= Trans Forcados pipeline =

Pipe Line in Nigeria

Trans Forcados pipeline (also referred to as Trans-Forcados pipeline, Trans Forcados oil pipeline) is a major oil pipeline in Nigeria's Niger Delta. The 48-inch, underwater pipeline spans across 87-kilometres and has a capacity of over 200,000 to 240,000 barrels of oil per day. It transports oil, water and associated gas from fields in the western delta to the Forcados oil terminal. It is operated by Shell Petroleum Development Company of Nigeria Limited (SPDC) and belongs to the Nigerian Petroleum Development Company (NPDC), a subsidiary of the Nigerian National Petroleum Corporation (NNPC).

== Incidents ==
In January 2015, Trans Forcados pipeline was vandalised at Oteghele axis in Bayelsa State and caused a crude oil spill in the area.

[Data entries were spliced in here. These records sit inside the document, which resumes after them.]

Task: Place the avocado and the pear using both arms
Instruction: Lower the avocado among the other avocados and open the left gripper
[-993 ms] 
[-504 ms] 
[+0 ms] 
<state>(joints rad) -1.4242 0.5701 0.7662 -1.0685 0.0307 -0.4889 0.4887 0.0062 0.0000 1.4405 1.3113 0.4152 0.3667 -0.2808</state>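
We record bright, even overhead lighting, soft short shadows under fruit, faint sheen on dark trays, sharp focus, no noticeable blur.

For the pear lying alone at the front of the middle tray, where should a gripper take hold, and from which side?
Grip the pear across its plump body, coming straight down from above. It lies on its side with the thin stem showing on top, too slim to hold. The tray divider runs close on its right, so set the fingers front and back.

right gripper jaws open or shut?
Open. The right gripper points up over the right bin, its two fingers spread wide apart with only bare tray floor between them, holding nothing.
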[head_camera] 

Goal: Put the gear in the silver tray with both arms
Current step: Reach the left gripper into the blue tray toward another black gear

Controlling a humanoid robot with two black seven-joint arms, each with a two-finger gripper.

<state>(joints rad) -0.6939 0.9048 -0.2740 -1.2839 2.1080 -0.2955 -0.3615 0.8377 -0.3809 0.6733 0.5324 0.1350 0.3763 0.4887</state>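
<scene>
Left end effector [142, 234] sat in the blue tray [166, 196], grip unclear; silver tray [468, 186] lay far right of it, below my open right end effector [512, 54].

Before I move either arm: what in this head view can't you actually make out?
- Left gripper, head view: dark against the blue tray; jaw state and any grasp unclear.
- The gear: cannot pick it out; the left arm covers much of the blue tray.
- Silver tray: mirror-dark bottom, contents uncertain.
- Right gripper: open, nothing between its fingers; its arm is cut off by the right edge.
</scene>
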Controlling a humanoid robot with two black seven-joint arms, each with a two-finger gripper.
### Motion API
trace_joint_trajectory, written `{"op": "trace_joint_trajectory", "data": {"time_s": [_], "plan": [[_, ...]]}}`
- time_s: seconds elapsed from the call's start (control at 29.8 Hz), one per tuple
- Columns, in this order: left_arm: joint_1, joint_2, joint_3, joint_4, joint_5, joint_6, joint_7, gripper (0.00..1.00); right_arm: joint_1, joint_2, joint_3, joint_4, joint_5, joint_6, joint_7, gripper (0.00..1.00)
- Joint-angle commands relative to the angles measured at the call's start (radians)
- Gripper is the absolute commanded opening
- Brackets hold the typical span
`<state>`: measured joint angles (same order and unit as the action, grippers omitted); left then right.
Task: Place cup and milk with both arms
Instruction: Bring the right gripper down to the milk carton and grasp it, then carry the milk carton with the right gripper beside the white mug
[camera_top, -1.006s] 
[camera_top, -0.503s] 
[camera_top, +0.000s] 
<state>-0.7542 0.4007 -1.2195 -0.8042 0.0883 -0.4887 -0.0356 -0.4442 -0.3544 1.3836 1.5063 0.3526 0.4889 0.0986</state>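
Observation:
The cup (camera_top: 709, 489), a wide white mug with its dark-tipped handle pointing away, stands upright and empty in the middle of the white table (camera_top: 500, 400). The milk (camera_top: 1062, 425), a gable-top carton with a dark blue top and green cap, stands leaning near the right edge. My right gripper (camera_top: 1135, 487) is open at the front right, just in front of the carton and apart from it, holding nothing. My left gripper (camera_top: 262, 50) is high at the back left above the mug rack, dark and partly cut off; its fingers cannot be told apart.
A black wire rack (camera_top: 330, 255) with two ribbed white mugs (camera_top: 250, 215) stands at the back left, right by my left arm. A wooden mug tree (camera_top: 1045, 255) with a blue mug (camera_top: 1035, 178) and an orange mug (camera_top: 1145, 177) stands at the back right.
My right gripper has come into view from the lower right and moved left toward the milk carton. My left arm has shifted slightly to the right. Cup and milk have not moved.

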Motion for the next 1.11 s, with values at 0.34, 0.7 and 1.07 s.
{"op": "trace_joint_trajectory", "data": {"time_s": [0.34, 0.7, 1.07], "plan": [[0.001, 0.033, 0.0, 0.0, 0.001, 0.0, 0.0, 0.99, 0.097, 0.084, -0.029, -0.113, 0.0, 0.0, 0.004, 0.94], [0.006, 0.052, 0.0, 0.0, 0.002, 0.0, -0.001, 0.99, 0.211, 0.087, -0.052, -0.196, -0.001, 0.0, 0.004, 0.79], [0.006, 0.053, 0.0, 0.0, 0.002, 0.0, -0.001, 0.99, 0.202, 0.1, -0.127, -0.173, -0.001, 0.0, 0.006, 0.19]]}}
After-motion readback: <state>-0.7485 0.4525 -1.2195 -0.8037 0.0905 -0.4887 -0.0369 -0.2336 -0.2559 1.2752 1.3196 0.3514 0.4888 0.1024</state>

In February 2016, Trans Forcados was shut down after it was bombed by the Niger Delta Avengers. It was first attack on a Nigerian subsea pipeline. After repairs were carried out, a militant attack affected its loading program in October 2016. In July 2017, BusinessDay reported that the pipeline was being shut down for the third time in one month.

In May 2018, Trans Forcados shut down for repairs of a minor leak. The Management of the Nigerian National Petroleum Corporation disclosed that more than $32 million was spent this year on repairs to the pipeline in 2018.

On May 19, 2019, a fire incident was reported at the crude oil spill site along the Trans Forcados pipeline in Yeye community. The fire raged till May 21, 2019. Operations were resumed on May 24, 2019.